Work instructions » Copy the data below exactly, omitting any picture it contains.

━━━━

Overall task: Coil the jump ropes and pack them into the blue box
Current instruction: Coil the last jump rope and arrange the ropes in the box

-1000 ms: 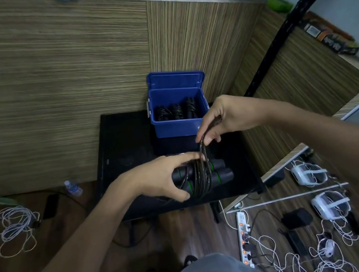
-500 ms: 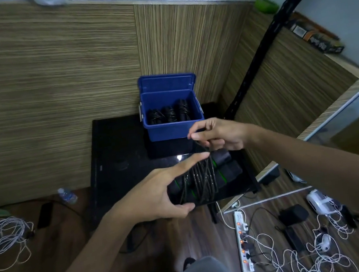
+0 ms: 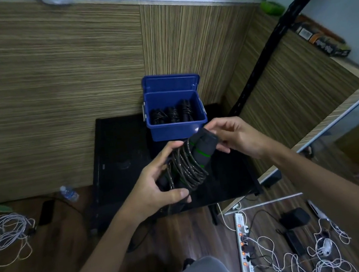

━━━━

Exercise answer »
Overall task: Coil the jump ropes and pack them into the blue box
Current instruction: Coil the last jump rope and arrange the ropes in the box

-1000 ms: 
-500 ms: 
+0 ms: 

The output has nothing more to it.